EXERCISE REQUIREMENTS
Given these entries, repeat exactly the lines starting with the one that has "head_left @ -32" and going on through the one that has "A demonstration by", both included, but none of the pictures.

DATA TO PROCESS

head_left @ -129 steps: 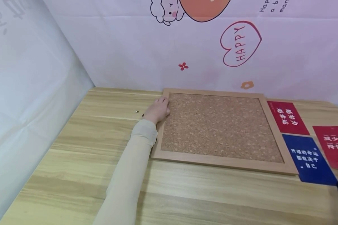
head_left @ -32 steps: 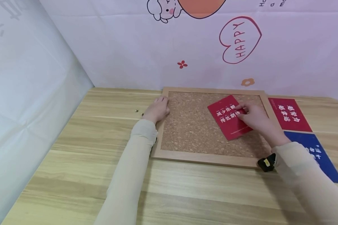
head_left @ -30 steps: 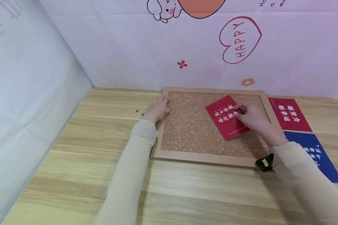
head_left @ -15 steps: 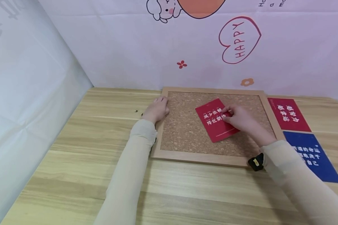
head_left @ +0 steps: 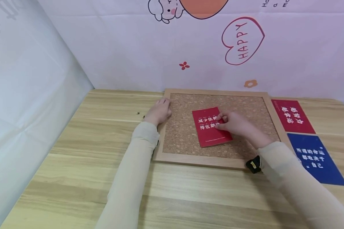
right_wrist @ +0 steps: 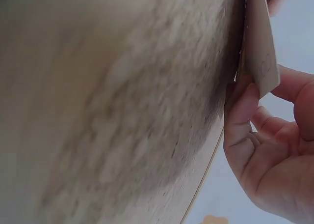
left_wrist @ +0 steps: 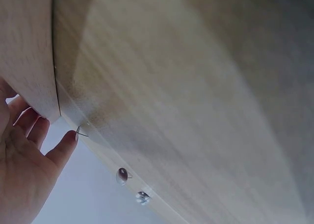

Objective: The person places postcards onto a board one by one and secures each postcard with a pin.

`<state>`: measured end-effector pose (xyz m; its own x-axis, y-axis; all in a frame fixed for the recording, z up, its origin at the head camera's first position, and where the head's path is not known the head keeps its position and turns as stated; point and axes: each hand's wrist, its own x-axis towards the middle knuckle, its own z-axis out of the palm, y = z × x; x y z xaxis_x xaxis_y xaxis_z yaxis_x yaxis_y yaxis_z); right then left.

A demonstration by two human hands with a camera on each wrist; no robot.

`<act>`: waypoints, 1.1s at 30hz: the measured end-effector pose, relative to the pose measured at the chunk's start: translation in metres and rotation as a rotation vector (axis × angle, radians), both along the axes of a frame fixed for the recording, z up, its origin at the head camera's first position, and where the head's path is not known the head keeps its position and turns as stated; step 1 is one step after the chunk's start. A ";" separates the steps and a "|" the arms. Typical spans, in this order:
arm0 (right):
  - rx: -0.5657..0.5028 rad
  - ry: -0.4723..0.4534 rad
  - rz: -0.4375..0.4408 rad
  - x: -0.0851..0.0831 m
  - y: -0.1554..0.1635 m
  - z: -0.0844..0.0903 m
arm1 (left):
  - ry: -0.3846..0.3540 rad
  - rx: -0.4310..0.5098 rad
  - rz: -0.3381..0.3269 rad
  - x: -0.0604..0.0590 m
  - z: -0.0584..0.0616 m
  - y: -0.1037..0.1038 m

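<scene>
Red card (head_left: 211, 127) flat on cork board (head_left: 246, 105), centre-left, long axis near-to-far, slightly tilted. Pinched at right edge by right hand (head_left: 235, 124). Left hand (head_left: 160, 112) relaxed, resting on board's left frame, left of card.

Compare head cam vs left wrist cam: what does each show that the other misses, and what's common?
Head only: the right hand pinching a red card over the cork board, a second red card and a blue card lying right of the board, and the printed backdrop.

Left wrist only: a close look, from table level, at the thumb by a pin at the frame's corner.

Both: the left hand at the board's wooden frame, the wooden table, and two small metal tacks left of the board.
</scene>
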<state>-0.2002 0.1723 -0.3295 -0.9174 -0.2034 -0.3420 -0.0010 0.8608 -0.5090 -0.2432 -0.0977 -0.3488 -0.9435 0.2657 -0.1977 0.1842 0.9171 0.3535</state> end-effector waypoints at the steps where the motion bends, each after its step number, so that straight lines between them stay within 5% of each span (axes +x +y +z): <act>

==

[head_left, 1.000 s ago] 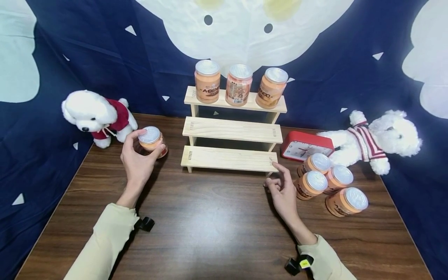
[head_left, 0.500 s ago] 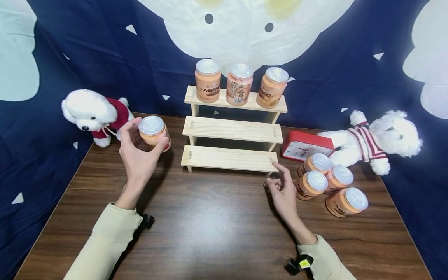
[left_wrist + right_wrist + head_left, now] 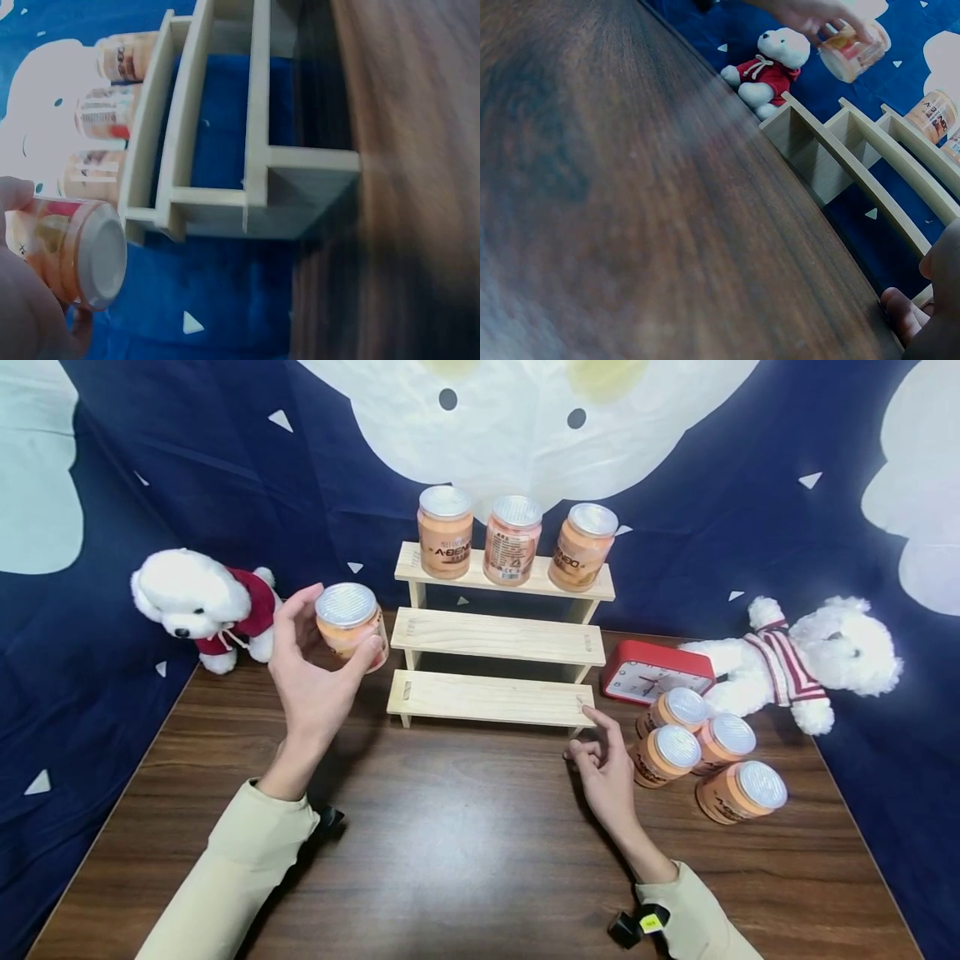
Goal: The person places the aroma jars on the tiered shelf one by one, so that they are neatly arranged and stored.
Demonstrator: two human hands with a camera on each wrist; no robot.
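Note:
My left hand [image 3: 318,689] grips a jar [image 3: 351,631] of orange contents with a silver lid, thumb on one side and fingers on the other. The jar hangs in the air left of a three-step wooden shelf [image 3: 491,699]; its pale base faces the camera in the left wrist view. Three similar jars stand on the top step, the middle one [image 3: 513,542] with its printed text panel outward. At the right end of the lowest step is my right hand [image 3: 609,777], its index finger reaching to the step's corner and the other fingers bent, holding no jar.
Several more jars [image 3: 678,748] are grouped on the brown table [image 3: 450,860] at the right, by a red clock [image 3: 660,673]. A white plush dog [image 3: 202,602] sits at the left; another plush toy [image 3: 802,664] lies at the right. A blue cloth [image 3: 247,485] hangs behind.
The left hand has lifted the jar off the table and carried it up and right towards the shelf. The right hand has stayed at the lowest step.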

TASK ANSWER
head_left @ -32 steps: 
head_left @ -30 steps: 
head_left @ -15 steps: 
head_left @ +0 steps: 
right_wrist @ +0 steps: 
left_wrist @ +0 steps: 

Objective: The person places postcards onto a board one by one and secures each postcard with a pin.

`<state>`: measured end-effector pose (xyz m; its own x-axis, y-axis; all in a frame fixed for the recording, z up, its origin at the head camera's first position, and where the head's path is not known the head keeps its position and turns as stated; point and axes: each hand's wrist, its own x-axis towards the middle knuckle, its own z-axis out of the palm, y = z × x; x y z xaxis_x xaxis_y xaxis_z yaxis_x yaxis_y yaxis_z); right then left.

A demonstration by two human hands with a camera on each wrist; no robot.

The response to this exercise is done.